Part 13B: Все Одновременно (All At Once)
Small Steps, Giant Leaps - Part 13B: Все Одновременно (All At Once)
May 15th, 1976
Apollo-Soyuz Test Project MET 75 hours, 30 minutes
Callsign: Fortune
Rehydrated peaches were surprisingly good, all things considered.
Jack Swigert rested by Fortune’s window, idly eating a bag of rehydrated peaches by the spoonful as he watched the planet turn below. Apollo and Soyuz were positioned near-perpendicular to Earth, giving him a decent view of the sunrise over the green-blanketed side of Yupiter. Despite this being his second spaceflight, he’d only ever really witnessed Earth orbital sunrise once, fleetingly on Apollo 8 after TLI.
Behind him, his Command Module Pilot chatted back and forth with Houston on a headset, finishing up the night’s housekeeping before the rest period.
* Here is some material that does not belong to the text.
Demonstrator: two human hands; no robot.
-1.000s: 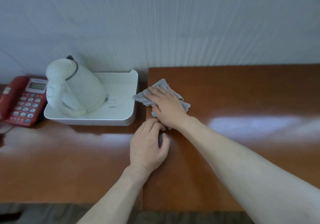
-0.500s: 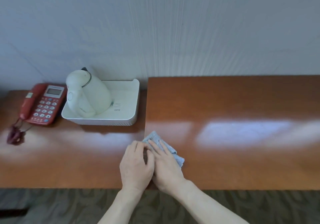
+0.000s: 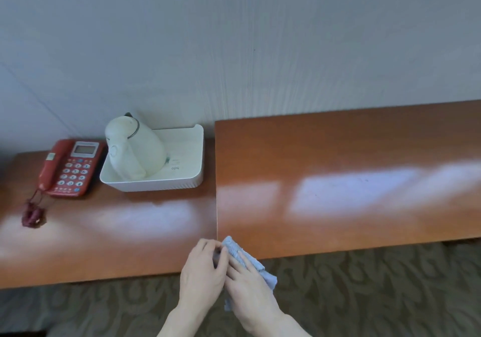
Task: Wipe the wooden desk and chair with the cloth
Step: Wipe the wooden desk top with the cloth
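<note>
My right hand (image 3: 250,292) lies flat, fingers straight and together, pressing the cloth (image 3: 234,248) over the front edge of the desk (image 3: 338,154), presumably to wipe the lip. My left hand (image 3: 203,277) curls at its corner, likely steadying; pinch unconfirmed. The kettle (image 3: 135,149) stands well beyond.

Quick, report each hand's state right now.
Left hand: fingers curled against the cloth; grip cannot be told.
Right hand: open, straight fingers pressing the cloth at the desk front edge.

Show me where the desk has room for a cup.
Bare: the raised right top; on the left, the strip in front of the tray. Crowded: telephone and cord, far left; front seam, with left hand, right hand, cloth.
</note>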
With no headset himself, Jack only heard the one side, Fred’s occasional “Okay”s and “Will do”s and the occasional bit of technical talk, the click of a dial or a switch here or there. Jack was really only half-listening; Fred knew what he was doing, he didn’t need a babysitter.
Looking out over the blue world below, Jack thought he spotted an island. They were somewhere over the middle of the Pacific right now, a really beautiful view. He turned back towards Fred to ask for a camera. “Hey Fredo, could ya-”
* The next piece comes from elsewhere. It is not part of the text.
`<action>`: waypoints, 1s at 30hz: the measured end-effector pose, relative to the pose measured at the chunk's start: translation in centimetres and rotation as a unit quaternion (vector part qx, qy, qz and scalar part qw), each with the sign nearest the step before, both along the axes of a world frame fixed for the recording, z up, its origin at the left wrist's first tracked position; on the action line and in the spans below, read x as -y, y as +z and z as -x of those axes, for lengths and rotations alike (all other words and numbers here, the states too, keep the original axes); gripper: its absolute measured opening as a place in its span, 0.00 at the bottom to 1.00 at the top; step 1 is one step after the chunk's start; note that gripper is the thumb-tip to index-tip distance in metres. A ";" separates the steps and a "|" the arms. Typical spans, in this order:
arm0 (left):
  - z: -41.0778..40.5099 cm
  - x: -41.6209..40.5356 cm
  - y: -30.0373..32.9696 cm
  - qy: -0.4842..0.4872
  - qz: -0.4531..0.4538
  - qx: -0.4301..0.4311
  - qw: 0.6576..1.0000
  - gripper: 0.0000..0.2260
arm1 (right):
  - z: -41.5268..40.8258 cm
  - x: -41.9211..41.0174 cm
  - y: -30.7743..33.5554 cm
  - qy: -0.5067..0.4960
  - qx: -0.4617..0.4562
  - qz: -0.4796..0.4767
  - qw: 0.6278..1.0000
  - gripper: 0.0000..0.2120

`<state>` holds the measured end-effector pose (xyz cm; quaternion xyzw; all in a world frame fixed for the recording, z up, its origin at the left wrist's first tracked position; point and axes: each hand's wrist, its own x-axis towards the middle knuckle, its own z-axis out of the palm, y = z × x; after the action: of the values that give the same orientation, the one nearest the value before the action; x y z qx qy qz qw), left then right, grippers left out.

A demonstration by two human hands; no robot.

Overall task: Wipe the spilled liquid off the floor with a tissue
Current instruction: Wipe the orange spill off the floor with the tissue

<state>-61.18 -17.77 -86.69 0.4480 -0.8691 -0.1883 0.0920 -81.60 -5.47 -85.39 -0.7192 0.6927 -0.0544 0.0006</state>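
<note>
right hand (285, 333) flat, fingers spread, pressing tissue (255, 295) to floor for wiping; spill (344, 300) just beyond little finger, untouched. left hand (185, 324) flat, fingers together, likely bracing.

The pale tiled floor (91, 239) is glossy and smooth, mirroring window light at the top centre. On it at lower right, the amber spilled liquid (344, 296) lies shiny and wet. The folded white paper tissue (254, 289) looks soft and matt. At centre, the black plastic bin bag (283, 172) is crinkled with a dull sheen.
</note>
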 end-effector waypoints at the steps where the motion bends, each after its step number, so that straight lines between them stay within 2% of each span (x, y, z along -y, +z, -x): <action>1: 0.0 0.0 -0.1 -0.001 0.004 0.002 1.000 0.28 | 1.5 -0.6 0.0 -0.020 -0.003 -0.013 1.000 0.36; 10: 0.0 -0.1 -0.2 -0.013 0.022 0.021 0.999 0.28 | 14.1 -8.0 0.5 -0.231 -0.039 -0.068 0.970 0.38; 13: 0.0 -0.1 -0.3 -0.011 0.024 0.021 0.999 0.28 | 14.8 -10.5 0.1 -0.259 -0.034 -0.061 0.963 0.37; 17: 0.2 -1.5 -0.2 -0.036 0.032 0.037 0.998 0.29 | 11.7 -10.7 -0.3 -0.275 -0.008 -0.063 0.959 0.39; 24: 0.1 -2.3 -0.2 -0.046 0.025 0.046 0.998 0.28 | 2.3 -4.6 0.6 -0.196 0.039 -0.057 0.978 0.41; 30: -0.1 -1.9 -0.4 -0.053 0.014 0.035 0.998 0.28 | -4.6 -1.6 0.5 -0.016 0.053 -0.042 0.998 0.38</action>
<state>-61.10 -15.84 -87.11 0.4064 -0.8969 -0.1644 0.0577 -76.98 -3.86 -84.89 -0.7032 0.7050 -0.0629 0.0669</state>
And that’s when something unexpected happened.
There was a distant bang, like an old car backfiring. Jack felt the whole structure of the spacecraft shudder slightly. He closed his bag of peaches and set it aside, sliding into the center seat.
Sitting in the left seat, Fred looked a bit in shock as he keyed his mic.
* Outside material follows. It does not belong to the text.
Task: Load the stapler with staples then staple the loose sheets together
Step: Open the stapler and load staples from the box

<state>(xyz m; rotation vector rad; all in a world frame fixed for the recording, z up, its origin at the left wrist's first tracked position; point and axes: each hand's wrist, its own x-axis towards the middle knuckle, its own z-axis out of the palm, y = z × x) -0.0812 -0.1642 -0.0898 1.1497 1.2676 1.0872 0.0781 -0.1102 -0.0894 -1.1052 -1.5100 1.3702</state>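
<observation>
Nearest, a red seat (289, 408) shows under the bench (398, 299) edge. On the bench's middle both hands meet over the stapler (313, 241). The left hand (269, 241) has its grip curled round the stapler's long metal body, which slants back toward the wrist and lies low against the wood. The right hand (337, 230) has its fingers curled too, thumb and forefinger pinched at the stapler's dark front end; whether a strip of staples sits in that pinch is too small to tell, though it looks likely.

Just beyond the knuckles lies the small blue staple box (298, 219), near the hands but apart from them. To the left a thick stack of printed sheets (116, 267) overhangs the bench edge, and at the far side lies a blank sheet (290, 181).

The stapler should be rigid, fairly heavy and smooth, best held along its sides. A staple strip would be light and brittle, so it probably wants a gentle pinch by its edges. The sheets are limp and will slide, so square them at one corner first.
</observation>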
"Houston, we've, ah- we've got some kind of situation-"
Jack pulled a headset on and went to key his own mic as well, but a burst of static over the comm cut both him and Fred short. As it dissipated, the voice of CAPCOM Bob Lawrence once again filtered through.
"This is Houston. Say again, please."
Jack took it this time. "Houston, we've got a situation up here."
----
In moments of unexpected stress, the human brain tends to choose one thing to fix upon in particular - whatever it, in the moment, calculates to be the most likely cause.
In this case, right here and right now, Commander John Leonard "Jack" Swigert Jr.'s mind jumped immediately to the previous night.
‘The Docking Module.’
On the night of May 14th, the crew of Apollo had been awoken an hour into their rest period by a Master Alarm indicating low oxygen pressure in the Docking Module. Though easily fixed by slightly increasing flow, it'd stuck with the Commander as a minor worry, something else to juggle on a busy mission.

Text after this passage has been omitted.